Krosby revealed that the market is very “enthusiastic” about the new administration, despite serious concerns over tariffs. She shared that while 2024 has been a solid year for stocks, some moderation is expected in 2025. She also said that the number of earning revisions coming down for the year ahead is evidence of moderation, adding that if the Fed decides to withdraw its easing cycle plan or alter it, the market is going to be “pretty disappointed.”
She stated that in 2025, the market will have greater funding needs, reaching nearly $7.5-8 trillion, and greater uncertainty along with geopolitical risks. However, despite this, the market has been marching higher and navigating through these risks and is expected to continue doing so. Speaking about “waning business pricing power,” Krosby stated that while consumers have been spending, they are looking for “more bargains.” Companies have also been trying to beat tariffs and figure out which areas of the market are going to get more expensive.

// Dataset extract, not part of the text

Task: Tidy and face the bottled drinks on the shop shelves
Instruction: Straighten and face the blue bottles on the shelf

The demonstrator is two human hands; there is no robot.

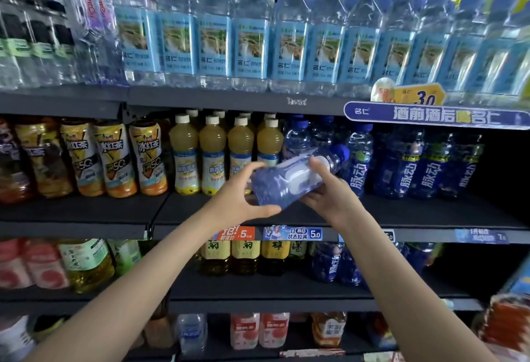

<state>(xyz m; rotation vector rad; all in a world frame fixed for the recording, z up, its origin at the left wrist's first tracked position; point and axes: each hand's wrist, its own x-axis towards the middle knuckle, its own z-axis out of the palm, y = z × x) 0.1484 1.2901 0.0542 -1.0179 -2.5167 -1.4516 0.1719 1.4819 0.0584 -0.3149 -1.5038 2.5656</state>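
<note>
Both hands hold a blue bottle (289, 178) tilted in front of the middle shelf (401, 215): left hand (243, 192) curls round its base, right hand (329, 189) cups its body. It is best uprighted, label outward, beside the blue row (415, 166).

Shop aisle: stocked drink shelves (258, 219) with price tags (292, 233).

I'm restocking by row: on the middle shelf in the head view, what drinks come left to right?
Iced tea bottles → yellow juice bottles with white caps → the tilted blue bottle held in both hands → upright blue bottles.
</note>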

Speaking of market uncertainty, Krosby believes how the market unfolds will be crucial and critical. Overall, she shared her bullish stance on industrials, especially names in the defense, building, and defense manufacturing industries. She also added that stocks in the communication sector, especially those with higher dividend offerings, particularly if the Fed easing cycle goes as planned, are going to perform better in the coming year.
While the future of the Fed cycle and inflationary pressures may be uncertain, some stocks have historically been safe to invest in. That said, let’s take a look at the 10 safe stocks to buy according to analysts.

A financial analyst looking at a monitor displaying the stocks of the public company.
Our Methodology
To come up with the 10 safe stocks to buy according to analysts we consulted multiple reports and also screened for reliable growers using the Finviz stock screener. We compiled an initial list of 30 stocks. We then referred to the 10-year revenue growth rate for each stock and a solid analyst upside, of at least 8%. The 10 safe stocks to buy according to analysts are in ascending order of the analyst upside as of December 9, 2024. We also included the hedge fund sentiment of each stock.
Why are we interested in the stocks that hedge funds pile into? The reason is simple: our research has shown that we can outperform the market by imitating the top stock picks of the best hedge funds. Our quarterly newsletter’s strategy selects 14 small-cap and large-cap stocks every quarter and has returned 275% since May 2014, beating its benchmark by 150 percentage points (see more details here).
10 Best Safe Stocks To Buy According to Analysts
10. Mastercard Incorporated (NYSE:MA)
Analyst Upside as of December 9, 2024: 8%
10-Year Revenue Growth Rate: 11.5%
Number of Hedge Fund Holders: 131
Mastercard Incorporated (NYSE:MA) is a multinational payment services corporation in the United States that ranks 10th on our list of the safest stocks to buy according to analysts. It facilitates electronic funds transfers through branded debit cards and credit cards. The company provides financial services to large companies, small to medium-sized enterprises, banks, credit unions, and the public sector.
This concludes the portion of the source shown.